Mercredi 27 octobre au soir : le journal « La Marseillaise » annonce : « IHU-Méditerranée : les soupçons d’essais illégaux confirmés par une enquête interne de l’AP-HM (Hôpital de Marseille La Timone, NDLR) ».
Derrière cette annonce du quotidien local, il y a un enjeu majeur pour le directeur de l’établissement : selon le Code de la santé publique, enfreindre la législation en matière d’essais cliniques est passible d’un an d’emprisonnement et de 15 000 euros d’amende.
Un encadrement strict de tout essai
Des règles strictes ont été mises en place progressivement pour les essais cliniques sur l’homme. Tester un médicament ne peut se faire qu’avec l’autorisation de l’Agence nationale de sécurité du médicament (ANSM), chargée de vérifier que les travaux préalables (phase préclinique) ont été menés et que l’essai à un intérêt (les travaux déjà menés montrent qu’il a un rapport bénéfices/risques supérieur aux traitements existants pour la maladie visée). L’évaluation clinique comprend trois phases :
- Une phase I d’évaluation des effets sur l’homme : son évolution dans l’organisme (cinétique) et sa toxicité grâce à des examens de toutes sortes sur les volontaires.
- Une phase II d’évaluation des effets sur la maladie visée.

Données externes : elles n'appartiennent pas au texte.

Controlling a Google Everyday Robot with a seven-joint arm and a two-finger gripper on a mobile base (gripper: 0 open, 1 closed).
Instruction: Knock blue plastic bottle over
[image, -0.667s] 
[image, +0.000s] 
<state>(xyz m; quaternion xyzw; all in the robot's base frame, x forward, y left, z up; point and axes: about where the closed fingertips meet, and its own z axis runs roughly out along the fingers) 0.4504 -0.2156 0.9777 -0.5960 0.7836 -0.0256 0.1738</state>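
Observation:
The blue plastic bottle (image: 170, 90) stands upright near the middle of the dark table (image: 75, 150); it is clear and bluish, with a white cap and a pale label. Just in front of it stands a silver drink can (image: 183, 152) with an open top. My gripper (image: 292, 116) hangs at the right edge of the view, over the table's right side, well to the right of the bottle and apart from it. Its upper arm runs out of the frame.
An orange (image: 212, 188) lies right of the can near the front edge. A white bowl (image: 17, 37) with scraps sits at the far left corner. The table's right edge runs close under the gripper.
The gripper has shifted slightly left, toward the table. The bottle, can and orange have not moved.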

Cette phase vise notamment à déterminer la dose efficace et les effets secondaires.
- Une phase III sur une cohorte plus importante de malades pour mesurer l’intérêt thérapeutique du médicament.
Pour lancer cette évaluation clinique, il faut en préalable monter un dossier qui permettra à l’ANSM de donner, ou pas, son accord.
Il faut aussi obtenir l’avis favorable d’un comité de protection des personnes (CPP), tiré au sort parmi les 40 existants en France et composé de 14 membres (7 du monde médical et 7 de la société civile).
Des essais réalisés sans autorisation
En mars 2020, quand l’IHU-M avait publié une première étude sur les effets de la chloroquine, avec une vingtaine de patients, certains de ceux qui ont analysé l’étude, s’étaient étonné de voir que l’IHU-M n’avait pas respecté le cadre de l’étude dont il avait demandé l’autorisation, en incluant notamment des enfants, alors que le dossier de demande (et son autorisation donc) prévoyait seulement un essai sur des adultes.
Certaines personnes (probablement au sein même de l’IHU) ont alerté sur le fait que l’IHU menait des essais non autorisés : d’abord auprès de l’ASNM (en mai) puis auprès de médias. Pendant que l’ASNM menait son enquête, l’Express et Médiapart ont mené la leur.
Le 6 octobre, l’Express publie un article qui pointe un certain nombre d’essais illégaux.
- Le premier est une étude réalisée en 2013 et ayant fait l’objet d’une publication en 2015. « Ces travaux, signés notamment par le Pr. Didier Raoult, présentent « les résultats préliminaires avant/après d’une étude prospective comparant la mortalité de 61 patients âgés de 84 ans en moyenne, dont 42 ont été traités par antibiotiques et 19 par transplantation [fécale, NDLR] », écrivent les auteurs. Aucune autorisation n’apparaît dans le document publié.
- Le second concerne une étude réalisée en 2016/2017, là aussi sans aucune autorisation.
- La troisième a été lancée en 2019 et porte sur des malades atteints de schizophrénie, toujours sans autorisation.
- 247 (!) études ont été menées entre 2011 et 2021 en s’appuyant sur un seul numéro d’autorisation identique. 238 d‘entre elles portent la signature de Didier Raoult. Beaucoup portent la signature des professeurs Fournier et Lagier.
De son côté, Médiapart a publié courant octobre une enquête à propos d’une étude clinique sur la tuberculose, commencée en 2017 et poursuivie jusqu’en mars 2021. L’IHU a fait une demande d’autorisation en 2019 (alors que l’étude était commencée depuis deux ans…), demande qui n’a pas été acceptée. Des alertes ayant alors été remontées auprès de la Société de pathologie infectieuse de langue française, laquelle a demandé en novembre 2019 à Didier Raoult de cesser ce protocole.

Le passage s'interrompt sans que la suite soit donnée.